• Work to be completed
Copy exactly the lines that run from the top of the listing to the line containing "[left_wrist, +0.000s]", both ends included, and omit the pictures.

• Dataset excerpt
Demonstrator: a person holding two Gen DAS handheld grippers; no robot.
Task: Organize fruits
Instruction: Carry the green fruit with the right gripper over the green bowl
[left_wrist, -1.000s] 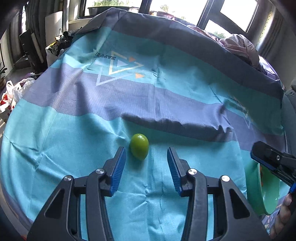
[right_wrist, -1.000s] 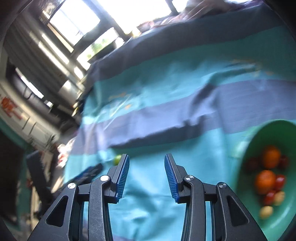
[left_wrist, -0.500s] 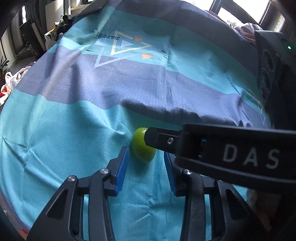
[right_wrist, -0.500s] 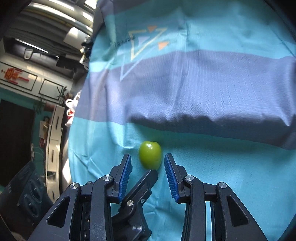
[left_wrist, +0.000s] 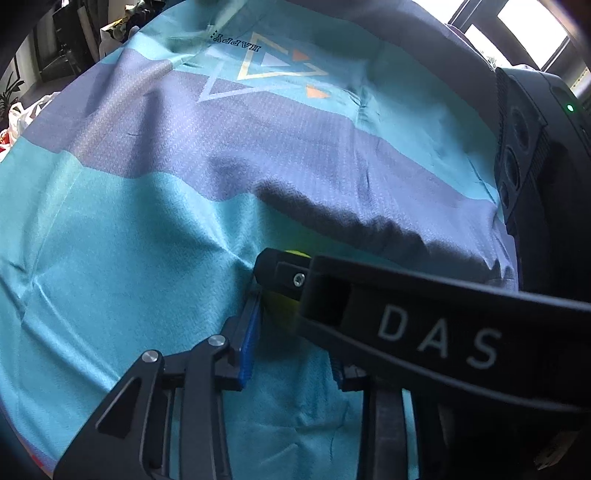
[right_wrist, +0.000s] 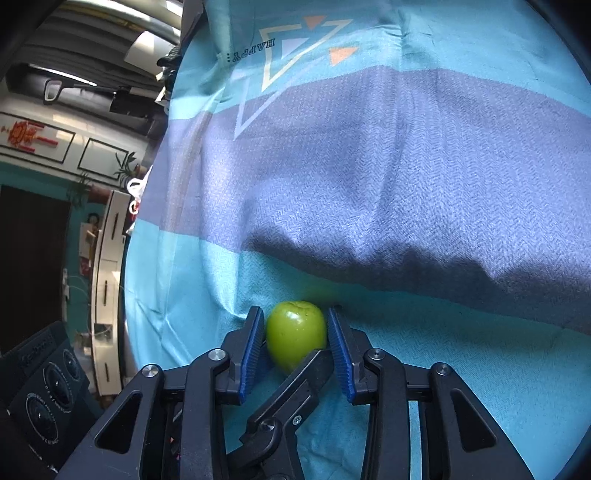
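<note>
A small green fruit (right_wrist: 295, 335) lies on the teal and purple striped cloth (right_wrist: 369, 184). My right gripper (right_wrist: 295, 345) has its blue pads on both sides of the fruit, touching or nearly touching it. A finger of my left gripper (right_wrist: 306, 373) reaches in from below and touches the fruit. In the left wrist view the fruit (left_wrist: 279, 308) is mostly hidden behind the right gripper's black body (left_wrist: 424, 332). My left gripper (left_wrist: 291, 332) straddles it; its left blue pad (left_wrist: 249, 347) lies beside the fruit, and its right pad is mostly hidden.
A raised fold of purple cloth (right_wrist: 424, 258) runs just behind the fruit. The cloth's left edge (right_wrist: 147, 240) drops off toward white shelving (right_wrist: 105, 295). A triangle print with "HAPPY" lettering (left_wrist: 266, 66) marks the far cloth.
My right gripper swung in from the bowl side to the green fruit and narrowed around it. My left gripper moved forward, and the right gripper's body now blocks its view.
</note>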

• Your response
Demonstrator: a person holding two Gen DAS handheld grippers; no robot.
Task: Organize fruits
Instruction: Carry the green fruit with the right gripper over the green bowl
[left_wrist, -1.000s] 
[right_wrist, -1.000s] 
[left_wrist, -0.500s] 
[right_wrist, -0.500s] 
[left_wrist, +0.000s] 

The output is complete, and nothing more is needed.